First of all, it’s generally understood by Biblical scholars that the Jewish faith of Jesus’ era was immersed in “relationship”. The Jews (probably even moreso than most modern, western Christians) were intensely aware of the all-encompassing nature of God. They lived in a God-soaked, God-bathed world. God pervaded their politics, their art, their social structure.
They did not compartmentalize.
This God that was everywhere lived in a vital and dynamic relationship with them through a Covenant relationship that looked something like this: God committed Himself to Israel in a binding relationship; Israel would wander away, and God would pursue, invite and even “woo” Israel back like a lover who had betrayed her true love and left.
This God—YHWH, or even “The Name”—acted time and again to bring back and restore Israel, not because they kept the Law or were perfect, but simply because He loves them. (Read the Exodus: when does God rescue? before Israel has a chance to even hear the Law, much less obey it. God acts while His people are helpless and enslaved. For those of you keeping score at home, this is what grace looks like.)
Now, had some people in Jesus’ time forgot about this? Had some of them turned the vital faith of Abraham and Isaac into rote performance and rule keeping?
Sure. But look around us: we are just as adept at doing that in the 21st century as they were in the 1st.
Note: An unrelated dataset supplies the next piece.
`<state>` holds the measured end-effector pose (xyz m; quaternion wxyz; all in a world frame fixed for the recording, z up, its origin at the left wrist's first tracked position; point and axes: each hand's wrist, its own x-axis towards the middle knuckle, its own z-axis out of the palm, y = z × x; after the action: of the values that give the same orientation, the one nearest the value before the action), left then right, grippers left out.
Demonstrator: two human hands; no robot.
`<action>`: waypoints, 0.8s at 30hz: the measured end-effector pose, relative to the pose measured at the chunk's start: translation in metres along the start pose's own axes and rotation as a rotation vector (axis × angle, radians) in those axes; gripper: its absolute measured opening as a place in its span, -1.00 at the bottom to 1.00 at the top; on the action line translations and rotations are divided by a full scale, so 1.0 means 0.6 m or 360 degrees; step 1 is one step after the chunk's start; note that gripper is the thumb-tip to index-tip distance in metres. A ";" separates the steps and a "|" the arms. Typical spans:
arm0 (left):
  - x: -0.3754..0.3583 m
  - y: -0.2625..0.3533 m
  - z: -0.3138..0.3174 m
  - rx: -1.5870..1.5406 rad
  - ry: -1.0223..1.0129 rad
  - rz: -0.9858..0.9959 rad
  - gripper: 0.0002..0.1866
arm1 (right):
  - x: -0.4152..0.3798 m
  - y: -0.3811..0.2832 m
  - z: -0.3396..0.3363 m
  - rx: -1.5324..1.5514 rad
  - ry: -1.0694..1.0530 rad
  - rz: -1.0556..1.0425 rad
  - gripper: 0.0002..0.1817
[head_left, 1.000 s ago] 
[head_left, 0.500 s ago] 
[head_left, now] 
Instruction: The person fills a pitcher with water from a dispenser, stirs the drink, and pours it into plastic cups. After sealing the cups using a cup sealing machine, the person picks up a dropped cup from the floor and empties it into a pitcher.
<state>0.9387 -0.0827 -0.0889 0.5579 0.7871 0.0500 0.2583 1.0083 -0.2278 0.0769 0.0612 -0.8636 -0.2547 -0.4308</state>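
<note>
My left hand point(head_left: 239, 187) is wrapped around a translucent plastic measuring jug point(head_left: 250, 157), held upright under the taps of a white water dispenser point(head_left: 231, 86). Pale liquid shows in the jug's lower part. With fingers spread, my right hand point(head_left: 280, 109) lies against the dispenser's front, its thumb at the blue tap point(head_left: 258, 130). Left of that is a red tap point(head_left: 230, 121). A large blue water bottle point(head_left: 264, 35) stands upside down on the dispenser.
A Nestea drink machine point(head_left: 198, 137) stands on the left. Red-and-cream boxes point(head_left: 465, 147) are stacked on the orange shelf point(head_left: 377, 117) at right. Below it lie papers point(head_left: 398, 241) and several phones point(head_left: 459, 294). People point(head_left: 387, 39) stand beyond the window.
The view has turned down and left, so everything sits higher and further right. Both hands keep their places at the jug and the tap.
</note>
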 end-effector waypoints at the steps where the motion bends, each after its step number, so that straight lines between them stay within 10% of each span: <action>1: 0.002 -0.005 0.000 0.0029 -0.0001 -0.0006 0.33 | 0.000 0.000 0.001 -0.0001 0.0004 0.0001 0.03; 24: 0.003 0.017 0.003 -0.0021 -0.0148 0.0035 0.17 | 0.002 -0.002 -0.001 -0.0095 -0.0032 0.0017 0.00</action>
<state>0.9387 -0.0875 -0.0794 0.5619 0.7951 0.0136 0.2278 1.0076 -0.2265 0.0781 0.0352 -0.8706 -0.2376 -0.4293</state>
What Jesus was up to was (among other things):
… showing what an “eternal life now” could look like
… welcoming in the outsiders to the Kingdom
… conquering evil through suffering love
… providing a ransom for our sin
It’s simply too narrow of a statement to say that Jesus saved us from religion.
Furthermore, by playing this “binary” game (black and white, on or off, etc), we are missing a vital part of what “religion” actually means.
Though the etymology is slightly unclear, the root of religion could be understood as a coming out of the Latin root legare, which means to “connect or bind” (it’s where our word for “ligament” comes from as well). In other words, “religion” at its best re-connects us. It should literally “knit us together”; it should connect us with ourselves, the world around us, and with God.
It should not fragment us, or make us small-minded.
With these thoughts in mind, what I’d actually say that Jesus (and the Prophets, and Paul, and the church fathers and mothers, and the great saints as well) was not trying to save us from religion as much as he was trying (still is trying, actually) to save us from bad religion, that fragments, fractures, and reduces our world.
So I’ll take both. I like my relationship (with the Triune God, with the world), but I can only have that relationship through my religion (my efforts to re-connect with God through His Holy Spirit).
Eric, thank you. 🙂 I’ve grown so tired of hearing about how it’s either one or the other… as if it’s some kind of new christian “battle cry”. I’m grateful for your blog, thanks brother!
You’re welcome Ed!
Eric, You gave me a lot to contemplate; thank-you.
You are dead on; the religion needs to be our relationship with our God in loving communion with His people and the creation.